ACTIVITY:
The lines below, beginning at the one that contains "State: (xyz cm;" and ending at the last, are to be retyped exactly.

(SOURCE DATA begins)

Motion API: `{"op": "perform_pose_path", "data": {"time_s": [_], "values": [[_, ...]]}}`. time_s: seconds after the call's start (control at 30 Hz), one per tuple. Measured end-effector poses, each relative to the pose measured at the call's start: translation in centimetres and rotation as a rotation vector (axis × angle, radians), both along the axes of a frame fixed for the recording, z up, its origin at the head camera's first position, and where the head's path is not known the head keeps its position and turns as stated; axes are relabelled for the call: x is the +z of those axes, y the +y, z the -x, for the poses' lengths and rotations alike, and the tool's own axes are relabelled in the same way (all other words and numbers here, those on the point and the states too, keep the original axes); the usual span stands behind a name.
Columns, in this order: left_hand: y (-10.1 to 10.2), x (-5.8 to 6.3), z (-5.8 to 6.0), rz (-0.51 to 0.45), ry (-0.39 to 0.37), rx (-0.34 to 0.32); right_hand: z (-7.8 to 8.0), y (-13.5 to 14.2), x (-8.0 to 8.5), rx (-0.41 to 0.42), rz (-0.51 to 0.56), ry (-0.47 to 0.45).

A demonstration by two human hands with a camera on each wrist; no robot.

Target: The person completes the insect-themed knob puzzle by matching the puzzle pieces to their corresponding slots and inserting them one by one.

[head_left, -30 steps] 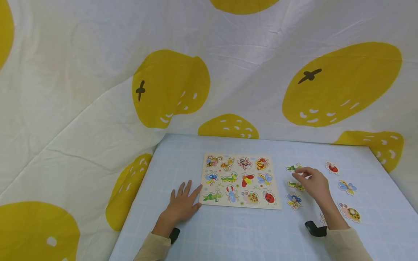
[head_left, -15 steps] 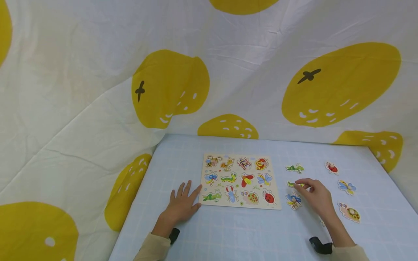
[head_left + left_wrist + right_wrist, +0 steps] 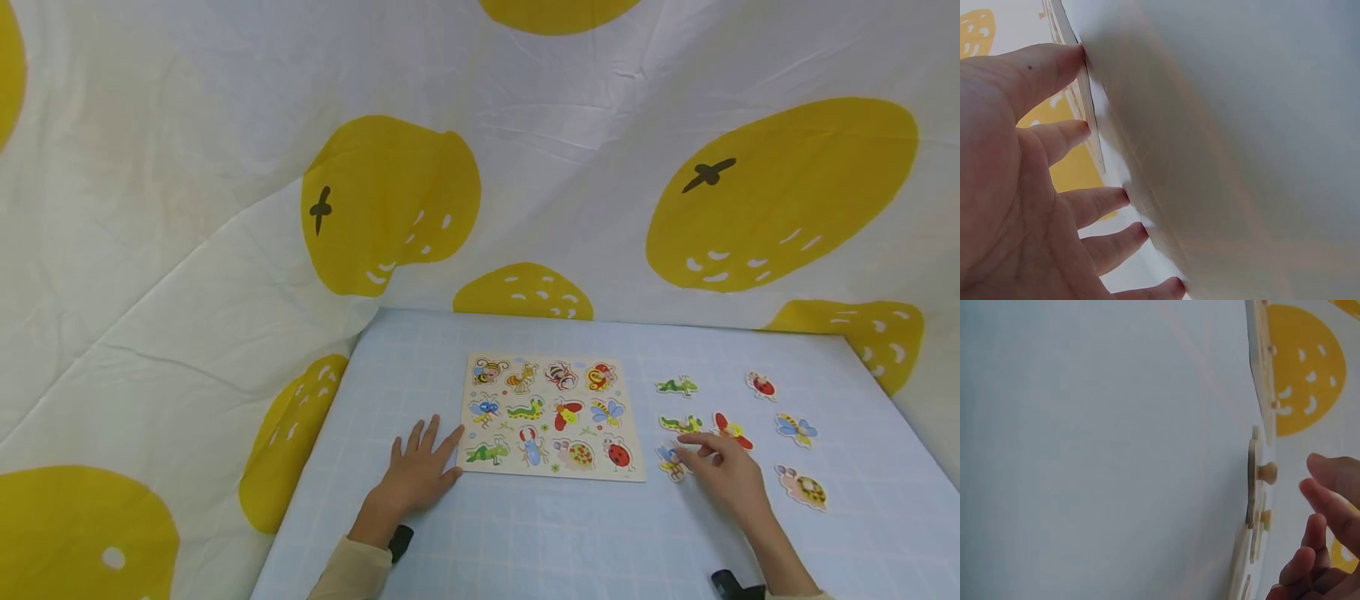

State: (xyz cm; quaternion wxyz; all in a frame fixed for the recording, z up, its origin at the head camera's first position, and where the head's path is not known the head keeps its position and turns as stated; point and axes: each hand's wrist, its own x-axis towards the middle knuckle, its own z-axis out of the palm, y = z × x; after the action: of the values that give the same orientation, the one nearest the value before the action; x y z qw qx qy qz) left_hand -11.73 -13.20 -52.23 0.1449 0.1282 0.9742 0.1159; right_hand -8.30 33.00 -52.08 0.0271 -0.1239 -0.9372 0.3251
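Observation:
My left hand (image 3: 420, 471) lies with spread fingers on the table, its thumb and index finger at the left edge of the wooden insect puzzle board (image 3: 581, 394). In the left wrist view, its fingertips touch the cloth and board edge. My right hand (image 3: 727, 479) is over a blue insect puzzle piece (image 3: 669, 463), partly covering it. In the right wrist view, thumb and index finger are close together, apart from the piece's wooden knob (image 3: 1267, 473). Nearby lie a caterpillar piece (image 3: 680, 425) and a red-winged insect piece (image 3: 731, 429).
Further pieces lie on the pale blue tablecloth (image 3: 540, 533): a grasshopper (image 3: 677, 386), a ladybug (image 3: 762, 385), a blue-winged insect (image 3: 797, 429) and a snail (image 3: 802, 488). A fruit-print curtain (image 3: 570, 208) hangs behind and at the left.
My right hand has moved from the grasshopper piece past the caterpillar piece to the blue insect piece. The red-winged piece has come into sight. My left hand stays still.

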Motion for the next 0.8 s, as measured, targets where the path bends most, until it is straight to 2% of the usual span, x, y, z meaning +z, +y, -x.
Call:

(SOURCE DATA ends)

SOLUTION FOR THIS TASK:
State: (xyz cm; quaternion wxyz; all in a frame fixed for the recording, z up, its origin at the head camera's first position, and where the head's path is not known the head keeps its position and turns as stated; point and axes: each hand's wrist, its own x-axis towards the middle knuckle, its own z-axis out of the palm, y = z × x; after the action: of the values that give the same orientation, the one nearest the value before the action; x y z qw qx qy qz) left_hand -11.73 -13.20 -52.23 0.1449 0.1282 0.9742 0.1159; right_hand -8.30 33.00 -52.08 0.0271 -0.1239 -0.9372 0.3251
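Observation:
My left hand (image 3: 420, 471) lies with spread fingers on the table, its thumb and index finger at the left edge of the wooden insect puzzle board (image 3: 581, 394). In the left wrist view, its fingertips touch the cloth and board edge. My right hand (image 3: 727, 479) is over a blue insect puzzle piece (image 3: 669, 463), partly covering it. In the right wrist view, thumb and index finger are close together, apart from the piece's wooden knob (image 3: 1267, 473). Nearby lie a caterpillar piece (image 3: 680, 425) and a red-winged insect piece (image 3: 731, 429).
Further pieces lie on the pale blue tablecloth (image 3: 540, 533): a grasshopper (image 3: 677, 386), a ladybug (image 3: 762, 385), a blue-winged insect (image 3: 797, 429) and a snail (image 3: 802, 488). A fruit-print curtain (image 3: 570, 208) hangs behind and at the left.
My right hand has moved from the grasshopper piece past the caterpillar piece to the blue insect piece. The red-winged piece has come into sight. My left hand stays still.
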
Motion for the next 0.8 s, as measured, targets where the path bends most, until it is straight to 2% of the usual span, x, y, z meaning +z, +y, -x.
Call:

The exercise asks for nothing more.